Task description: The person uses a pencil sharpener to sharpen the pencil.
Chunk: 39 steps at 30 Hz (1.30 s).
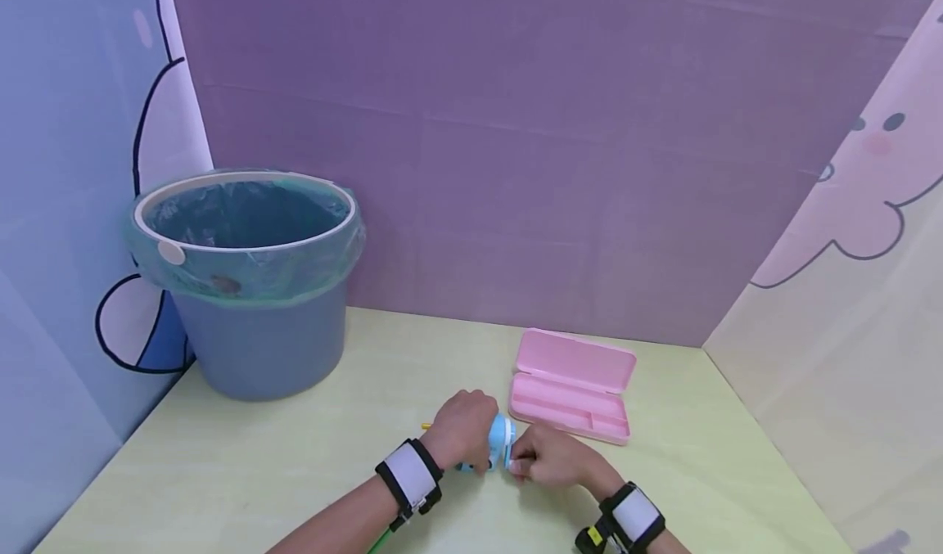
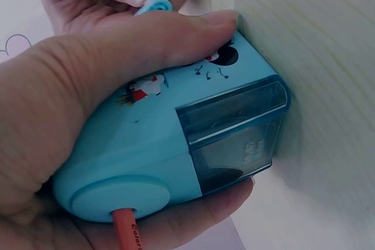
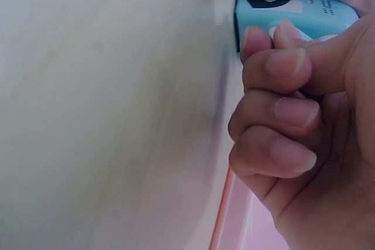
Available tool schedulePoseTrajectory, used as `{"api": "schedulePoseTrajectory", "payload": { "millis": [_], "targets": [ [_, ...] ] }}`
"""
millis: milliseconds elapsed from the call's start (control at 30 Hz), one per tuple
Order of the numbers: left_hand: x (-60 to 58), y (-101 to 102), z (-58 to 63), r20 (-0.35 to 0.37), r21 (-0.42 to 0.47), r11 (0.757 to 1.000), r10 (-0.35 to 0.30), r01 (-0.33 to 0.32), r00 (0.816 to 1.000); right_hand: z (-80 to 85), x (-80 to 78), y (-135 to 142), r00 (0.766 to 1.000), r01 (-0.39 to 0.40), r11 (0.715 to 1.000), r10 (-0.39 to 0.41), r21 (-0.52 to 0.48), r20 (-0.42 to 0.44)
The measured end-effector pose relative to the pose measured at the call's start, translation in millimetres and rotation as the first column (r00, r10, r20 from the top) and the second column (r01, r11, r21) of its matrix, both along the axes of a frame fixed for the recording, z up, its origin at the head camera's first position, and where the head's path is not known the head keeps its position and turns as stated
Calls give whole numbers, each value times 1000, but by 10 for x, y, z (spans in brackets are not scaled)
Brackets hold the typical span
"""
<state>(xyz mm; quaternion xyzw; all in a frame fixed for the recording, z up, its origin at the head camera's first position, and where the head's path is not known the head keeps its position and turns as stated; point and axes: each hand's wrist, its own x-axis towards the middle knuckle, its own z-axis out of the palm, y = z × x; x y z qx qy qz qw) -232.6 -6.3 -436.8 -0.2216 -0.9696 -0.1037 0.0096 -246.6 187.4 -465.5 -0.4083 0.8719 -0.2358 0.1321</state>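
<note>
A light-blue pencil sharpener (image 1: 499,431) with small cartoon prints lies in the grip of my left hand (image 1: 462,425). In the left wrist view, the thumb goes over its top and fingers pass beneath it. A clear shavings drawer (image 2: 234,144) shows on its side. An orange-red pencil (image 2: 124,229) sticks out of the round hole at the sharpener's end. At the opposite end, my right hand (image 1: 556,456) pinches the small blue crank knob (image 2: 156,3) between thumb and forefinger, its other fingers curled. The pencil's tip is hidden inside the sharpener.
A pink pencil case (image 1: 570,407) lies with its lid raised, just behind my right hand. At the back left stands a blue-grey bucket (image 1: 261,337) lined with a green bag. A purple backdrop (image 1: 471,169) rises behind the pale table (image 1: 295,448).
</note>
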Motion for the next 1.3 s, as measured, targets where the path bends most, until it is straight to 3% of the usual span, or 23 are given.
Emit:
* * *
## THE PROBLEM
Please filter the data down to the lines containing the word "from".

## ANSWER SPACE
millis: milliseconds elapsed from the call's start (control at 30 Hz), one per tuple
The measured end-effector pose relative to the pose measured at the call's start, translation in millimetres and rotation as the first column (r00, r10, r20 from the top) and the second column (r01, r11, r21) of its matrix, both along the axes of a frame fixed for the recording, z up, its origin at the head camera's first position, and where the head's path is not known the head keeps its position and turns as stated

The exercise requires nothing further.